# Ch. 1 - Sentiment Analysis Nuts and Bolts

## How many positive and negative reviews are there?

As a first step in a sentiment analysis task, similar to other data science problems, we might want to explore the dataset in more detail.

You will work with a sample of the IMDB movies reviews. A dataset called `movies` has been created for you. It is a sample of the data we saw in the slides. Feel free to explore it in the IPython Shell, calling the `.head()` method, for example.

Be aware that this exercise uses real data, and as such there is always a risk that it may contain profanity or other offensive content (in this exercise, and any following exercises that also use real data).

### Instructions
* Find the number of positive and negative reviews in the `movies` dataset.
* Find the proportion (percentage) of positive and negative reviews in the dataset.

In [None]:
# Find the number of positive and negative reviews
print('Number of positive and negative reviews: ', movies.label.value_counts())

# Find the proportion of positive and negative reviews
print('Proportion of positive and negative reviews: ', movies.label.value_counts() / len(movies))

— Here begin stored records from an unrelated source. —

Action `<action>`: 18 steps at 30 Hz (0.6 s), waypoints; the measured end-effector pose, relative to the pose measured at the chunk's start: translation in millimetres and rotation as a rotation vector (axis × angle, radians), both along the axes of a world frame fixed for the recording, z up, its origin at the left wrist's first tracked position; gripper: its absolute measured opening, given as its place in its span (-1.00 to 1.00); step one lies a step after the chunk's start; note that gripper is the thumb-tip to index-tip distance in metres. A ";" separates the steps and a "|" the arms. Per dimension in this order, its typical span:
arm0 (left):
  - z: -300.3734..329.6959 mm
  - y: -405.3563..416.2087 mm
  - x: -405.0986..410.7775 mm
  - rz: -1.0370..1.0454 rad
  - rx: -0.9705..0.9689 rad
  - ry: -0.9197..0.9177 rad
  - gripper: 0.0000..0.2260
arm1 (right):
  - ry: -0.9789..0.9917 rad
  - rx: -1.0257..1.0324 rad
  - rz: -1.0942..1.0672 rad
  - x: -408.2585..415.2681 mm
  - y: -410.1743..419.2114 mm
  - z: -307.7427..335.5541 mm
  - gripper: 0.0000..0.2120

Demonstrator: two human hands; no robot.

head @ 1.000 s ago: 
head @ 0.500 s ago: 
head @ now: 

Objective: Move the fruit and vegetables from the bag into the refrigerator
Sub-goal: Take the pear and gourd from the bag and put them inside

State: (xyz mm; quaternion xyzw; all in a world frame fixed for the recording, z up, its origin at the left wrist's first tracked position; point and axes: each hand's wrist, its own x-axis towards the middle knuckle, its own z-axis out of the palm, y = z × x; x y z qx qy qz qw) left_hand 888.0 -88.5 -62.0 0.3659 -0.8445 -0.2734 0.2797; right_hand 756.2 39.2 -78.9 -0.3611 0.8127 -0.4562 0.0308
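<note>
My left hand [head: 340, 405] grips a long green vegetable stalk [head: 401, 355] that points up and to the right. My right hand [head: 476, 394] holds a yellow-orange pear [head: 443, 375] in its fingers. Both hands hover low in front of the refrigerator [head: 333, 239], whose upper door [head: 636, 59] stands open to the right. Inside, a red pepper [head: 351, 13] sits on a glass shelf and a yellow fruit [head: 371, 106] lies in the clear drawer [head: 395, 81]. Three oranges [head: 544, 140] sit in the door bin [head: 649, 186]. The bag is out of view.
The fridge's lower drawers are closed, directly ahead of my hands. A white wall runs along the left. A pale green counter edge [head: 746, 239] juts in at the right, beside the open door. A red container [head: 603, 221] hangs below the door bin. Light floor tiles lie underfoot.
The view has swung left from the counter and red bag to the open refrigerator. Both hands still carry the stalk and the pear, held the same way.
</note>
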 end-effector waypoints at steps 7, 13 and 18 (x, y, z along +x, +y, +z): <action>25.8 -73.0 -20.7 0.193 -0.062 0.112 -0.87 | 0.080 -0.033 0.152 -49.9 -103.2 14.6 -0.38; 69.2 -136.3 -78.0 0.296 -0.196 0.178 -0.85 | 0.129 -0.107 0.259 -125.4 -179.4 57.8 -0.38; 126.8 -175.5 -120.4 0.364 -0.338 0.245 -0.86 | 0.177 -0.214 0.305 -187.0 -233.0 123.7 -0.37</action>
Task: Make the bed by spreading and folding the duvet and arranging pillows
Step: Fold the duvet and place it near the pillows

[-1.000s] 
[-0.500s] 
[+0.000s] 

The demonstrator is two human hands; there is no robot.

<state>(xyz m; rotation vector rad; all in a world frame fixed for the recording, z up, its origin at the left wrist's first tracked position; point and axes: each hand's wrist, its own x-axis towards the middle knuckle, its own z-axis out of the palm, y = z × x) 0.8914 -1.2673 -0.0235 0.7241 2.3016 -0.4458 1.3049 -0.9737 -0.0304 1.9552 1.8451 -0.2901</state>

## Longest and shortest reviews

In this exercise, you will continue to work with the `movies` dataset. You explored how many positive and negative reviews there are. Now your task is to explore the review column in more detail.

### Instructions

#### Section 1
* Use the `review` column of the `movies` dataset to find the length of the longest review.

#### Section 2
* Similarly, find the length of the shortest review.

In [None]:
# Section 1
length_reviews = movies.review.str.len()

# How long is the longest review
print(max(length_reviews))

# Section 2
length_reviews = movies.review.str.len()

# How long is the shortest review
print(min(length_reviews))

## Detecting the sentiment of Tale of Two Cities

In the video we saw that one type of algorithms for detecting the sentiment are based on a lexicon of predefined words and their corresponding polarity score. Your task in this exercise is to detect the sentiment, including polarity and subjectivity of a given string using such a rule-based approach and the textblob library in Python.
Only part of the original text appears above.